Mrs May described the deal as an 'important step forward.' Following a meeting with the French interior minister, Bernard Cazeneuve, she announced fresh plans to repatriate illegal immigrants who are currently setting up temporary camps in their thousands outside the port of Calais.
The £7 million cash injection will be spent on boosting security at the Eurotunnel terminal in the town of Coquelles, northern France. However, Mrs May did not disclose details of how the plan to return illegal immigrants to western Africa would work.
Attempts by the French to remove migrants at Calais from the country will represent a significant shift in policy. Previously, French authorities have faced criticism by MPs and some haulage firms for releasing migrants originally held in detention and giving them another opportunity to get to the UK.
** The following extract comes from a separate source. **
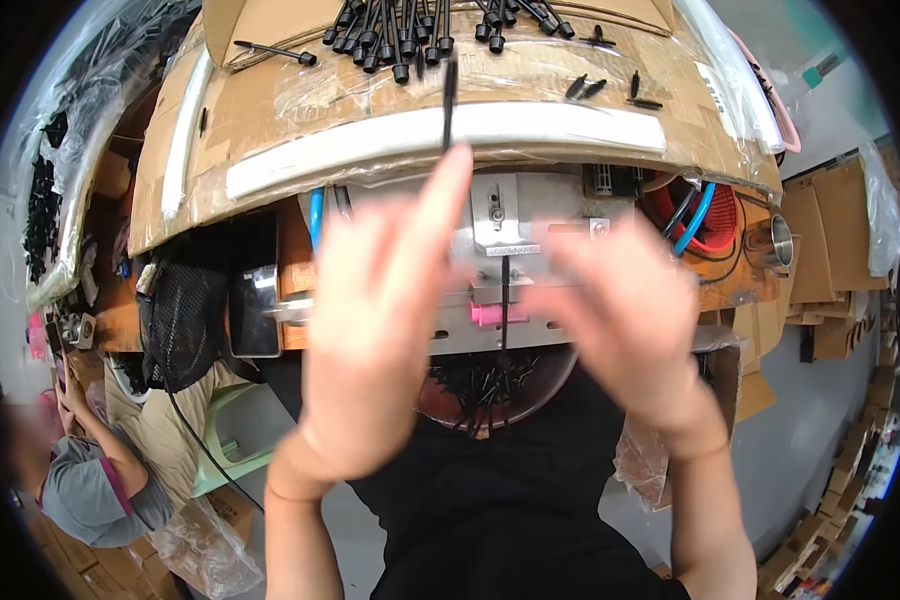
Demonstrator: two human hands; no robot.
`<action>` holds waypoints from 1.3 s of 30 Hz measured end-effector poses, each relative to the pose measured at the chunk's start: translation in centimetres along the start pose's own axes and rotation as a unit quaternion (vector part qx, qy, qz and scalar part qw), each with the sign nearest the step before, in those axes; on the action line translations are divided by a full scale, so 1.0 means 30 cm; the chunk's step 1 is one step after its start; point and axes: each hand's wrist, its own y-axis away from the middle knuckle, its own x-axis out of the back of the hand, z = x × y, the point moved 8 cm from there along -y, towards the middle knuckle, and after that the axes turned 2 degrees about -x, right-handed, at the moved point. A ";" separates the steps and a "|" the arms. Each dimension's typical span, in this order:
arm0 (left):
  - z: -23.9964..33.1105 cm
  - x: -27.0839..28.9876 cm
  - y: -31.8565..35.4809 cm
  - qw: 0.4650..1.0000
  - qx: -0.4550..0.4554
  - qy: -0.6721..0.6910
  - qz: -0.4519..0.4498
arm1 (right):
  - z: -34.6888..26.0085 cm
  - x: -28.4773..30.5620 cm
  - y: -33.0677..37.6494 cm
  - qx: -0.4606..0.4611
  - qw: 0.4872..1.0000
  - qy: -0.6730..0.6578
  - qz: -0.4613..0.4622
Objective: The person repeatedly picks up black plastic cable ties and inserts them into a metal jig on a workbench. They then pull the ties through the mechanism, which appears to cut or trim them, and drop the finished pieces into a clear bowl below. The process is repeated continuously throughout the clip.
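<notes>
My left hand (375,330) is blurred, its index finger stretched away from me and other fingers apart. A slim black stick (450,105), also blurred, meets or lies just beyond that fingertip; I cannot make out a grip. Another thin black rod (505,300) runs toward me from a metal fixture (496,215), over a pink piece (487,314). Right of this rod is my right hand (625,320), motion-blurred, with thumb and fingers apart and a gap to the rod. Below the fixture, a round bowl (560,385) holds several black sticks, partly hidden by my left hand.
Several black capped rods (400,40) and short black pieces (592,88) lie on the cardboard (300,110). A white strip (530,130) edges it. At left are a black mesh bag (182,320) and a seated person (100,480); at right, a red basket (715,225) and a metal cup (770,243).
</notes>
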 end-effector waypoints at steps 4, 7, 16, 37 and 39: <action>0.092 -0.119 0.256 0.996 -0.013 -0.026 -0.081 | 0.211 -0.082 -0.411 -0.041 0.982 0.186 0.015; 0.139 -0.228 0.333 0.987 -0.029 -0.040 -0.150 | 0.361 -0.109 -0.567 -0.104 0.976 0.176 -0.077; 0.119 -0.257 0.337 0.985 -0.013 -0.102 -0.140 | 0.375 0.098 -0.348 -0.274 0.913 -0.277 -0.121; -0.108 -0.084 -0.350 0.997 -0.071 -0.016 0.024 | -0.080 -0.141 0.333 -0.155 0.979 -0.124 -0.042; -0.161 -0.121 -0.403 0.996 -0.076 -0.031 -0.018 | -0.083 -0.173 0.329 -0.145 0.979 -0.137 -0.046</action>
Theresa May said: "The meeting with Mr Cazeneuve was very constructive. We've come to the conclusion that Britain and France will work together towards returning migrants, particularly West Africa, so that we can facilitate breaking the link between people making the perilous journey and assuming they can live in the UK."
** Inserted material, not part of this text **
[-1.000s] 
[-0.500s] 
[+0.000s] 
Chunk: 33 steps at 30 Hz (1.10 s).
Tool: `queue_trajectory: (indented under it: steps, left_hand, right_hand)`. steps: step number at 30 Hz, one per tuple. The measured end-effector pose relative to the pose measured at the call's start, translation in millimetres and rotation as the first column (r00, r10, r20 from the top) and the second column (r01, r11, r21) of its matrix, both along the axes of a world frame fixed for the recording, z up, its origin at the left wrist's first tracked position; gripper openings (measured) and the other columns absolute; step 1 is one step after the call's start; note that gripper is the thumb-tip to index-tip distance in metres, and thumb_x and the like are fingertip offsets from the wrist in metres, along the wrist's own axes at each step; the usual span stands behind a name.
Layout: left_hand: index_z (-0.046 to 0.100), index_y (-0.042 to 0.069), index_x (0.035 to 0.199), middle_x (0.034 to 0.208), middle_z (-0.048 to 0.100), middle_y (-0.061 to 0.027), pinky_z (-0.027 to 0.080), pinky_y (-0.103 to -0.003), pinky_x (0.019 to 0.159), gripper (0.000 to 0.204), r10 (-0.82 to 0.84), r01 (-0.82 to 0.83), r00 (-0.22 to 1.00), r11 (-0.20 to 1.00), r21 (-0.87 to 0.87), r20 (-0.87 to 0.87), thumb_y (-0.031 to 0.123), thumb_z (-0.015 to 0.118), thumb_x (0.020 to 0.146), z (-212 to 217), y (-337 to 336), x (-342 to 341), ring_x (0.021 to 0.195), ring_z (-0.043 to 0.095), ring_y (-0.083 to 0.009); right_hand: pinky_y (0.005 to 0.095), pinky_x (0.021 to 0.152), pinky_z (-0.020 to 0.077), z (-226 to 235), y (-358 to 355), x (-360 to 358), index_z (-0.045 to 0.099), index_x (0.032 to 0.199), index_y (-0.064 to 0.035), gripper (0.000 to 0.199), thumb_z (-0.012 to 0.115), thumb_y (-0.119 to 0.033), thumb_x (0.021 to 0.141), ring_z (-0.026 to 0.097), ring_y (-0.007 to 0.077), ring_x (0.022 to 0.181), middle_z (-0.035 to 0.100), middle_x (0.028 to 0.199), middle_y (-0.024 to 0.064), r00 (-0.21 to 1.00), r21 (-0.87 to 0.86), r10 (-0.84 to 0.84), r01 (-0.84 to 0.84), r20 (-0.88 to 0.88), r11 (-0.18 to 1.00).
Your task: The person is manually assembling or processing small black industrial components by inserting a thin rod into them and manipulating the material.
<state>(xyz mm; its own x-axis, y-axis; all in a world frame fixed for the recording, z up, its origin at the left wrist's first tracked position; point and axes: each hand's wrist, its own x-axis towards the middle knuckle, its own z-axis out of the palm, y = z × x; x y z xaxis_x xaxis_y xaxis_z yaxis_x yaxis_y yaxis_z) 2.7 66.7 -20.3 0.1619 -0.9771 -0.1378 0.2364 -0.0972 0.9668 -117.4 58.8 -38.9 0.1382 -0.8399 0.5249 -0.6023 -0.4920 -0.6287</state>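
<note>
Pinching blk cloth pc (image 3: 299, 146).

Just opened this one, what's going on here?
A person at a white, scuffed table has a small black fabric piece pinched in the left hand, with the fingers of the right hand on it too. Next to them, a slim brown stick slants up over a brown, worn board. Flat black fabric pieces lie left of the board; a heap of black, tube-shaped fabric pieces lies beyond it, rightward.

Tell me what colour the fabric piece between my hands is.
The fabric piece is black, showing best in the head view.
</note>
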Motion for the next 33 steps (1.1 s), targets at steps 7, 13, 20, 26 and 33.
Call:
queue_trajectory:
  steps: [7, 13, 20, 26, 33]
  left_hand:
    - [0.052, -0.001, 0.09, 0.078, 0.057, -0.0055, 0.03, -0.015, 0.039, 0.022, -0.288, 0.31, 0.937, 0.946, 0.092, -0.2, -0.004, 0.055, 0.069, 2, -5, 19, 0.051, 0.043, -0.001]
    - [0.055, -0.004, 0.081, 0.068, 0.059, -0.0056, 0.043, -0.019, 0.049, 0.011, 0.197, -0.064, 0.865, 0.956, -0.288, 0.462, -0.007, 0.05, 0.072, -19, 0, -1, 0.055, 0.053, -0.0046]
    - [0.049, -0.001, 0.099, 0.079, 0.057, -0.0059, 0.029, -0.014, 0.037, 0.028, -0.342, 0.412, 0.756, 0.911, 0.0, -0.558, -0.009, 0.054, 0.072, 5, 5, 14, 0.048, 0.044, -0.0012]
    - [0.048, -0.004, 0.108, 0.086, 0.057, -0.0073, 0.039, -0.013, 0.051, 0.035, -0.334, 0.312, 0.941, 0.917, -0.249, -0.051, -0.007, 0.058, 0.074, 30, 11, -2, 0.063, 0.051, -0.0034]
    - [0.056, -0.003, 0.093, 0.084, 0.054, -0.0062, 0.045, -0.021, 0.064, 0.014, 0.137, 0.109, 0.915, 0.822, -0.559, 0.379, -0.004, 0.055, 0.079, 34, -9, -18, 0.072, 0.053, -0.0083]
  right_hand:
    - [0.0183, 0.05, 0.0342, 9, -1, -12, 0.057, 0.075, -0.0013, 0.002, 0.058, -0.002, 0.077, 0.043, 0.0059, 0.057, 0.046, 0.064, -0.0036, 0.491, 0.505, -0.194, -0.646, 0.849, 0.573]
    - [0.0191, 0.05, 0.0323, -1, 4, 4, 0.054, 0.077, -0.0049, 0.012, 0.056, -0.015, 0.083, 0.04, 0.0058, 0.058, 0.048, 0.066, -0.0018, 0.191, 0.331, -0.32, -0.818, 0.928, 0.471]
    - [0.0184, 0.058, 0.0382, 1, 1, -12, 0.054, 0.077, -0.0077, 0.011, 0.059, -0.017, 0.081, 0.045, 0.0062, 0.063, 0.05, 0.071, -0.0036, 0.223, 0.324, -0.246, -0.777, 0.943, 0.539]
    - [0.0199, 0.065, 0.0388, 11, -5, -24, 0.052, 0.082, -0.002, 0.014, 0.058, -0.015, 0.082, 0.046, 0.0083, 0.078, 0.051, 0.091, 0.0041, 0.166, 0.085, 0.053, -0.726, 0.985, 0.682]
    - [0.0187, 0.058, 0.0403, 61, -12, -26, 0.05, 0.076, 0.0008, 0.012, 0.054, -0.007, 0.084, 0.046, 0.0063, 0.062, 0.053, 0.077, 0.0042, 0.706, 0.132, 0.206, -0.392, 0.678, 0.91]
At the conclusion of the Anglo-French summit in London it was announced that the two nations will deploy additional intelligence officers, police and other law enforcement agents across Calais in order to tackle criminal gangs involved in smuggling migrants.
The deal between France and the UK comes following an announcement made by Eurotunnel that one night this week, thousands of migrants stormed the French side of the Channel Tunnel.
Targeted by illegal immigrants
A spokesperson for Eurotunnel said that its premises were swamped by 2,000 illegal immigrants on Monday, 27 July, all of them attempting to reach Britain. The spokesperson added: "This was the biggest invasion of our premises in the past month-and-a-half, definitely."
According to Eurotunnel officials migrants scaled fences located at the perimeter of the terminal at Coquelles in an attempt to board trains within the complex.
Calais is safe
Contrary to reports that immigrants are running riot in Calais, the commercial director of P&O ferries, Janet Bell, issued a statement saying that 'Calais is safe and open for business.' She said: "The company's services have not been impacted by problems at Eurotunnel. At no point are migrants coming into contact with our customers."
She added: "Tourist and freight customers travelling to Europe can rest assured that we will be operating 58 sailings a day to or from Calais because the port is safe. Should circumstances change, our customers would be informed immediately."
The Foreign Office has advised that haulage firms and any drivers heading to Calais should check with ferry and train operators prior to travelling due to continued disruption at Calais.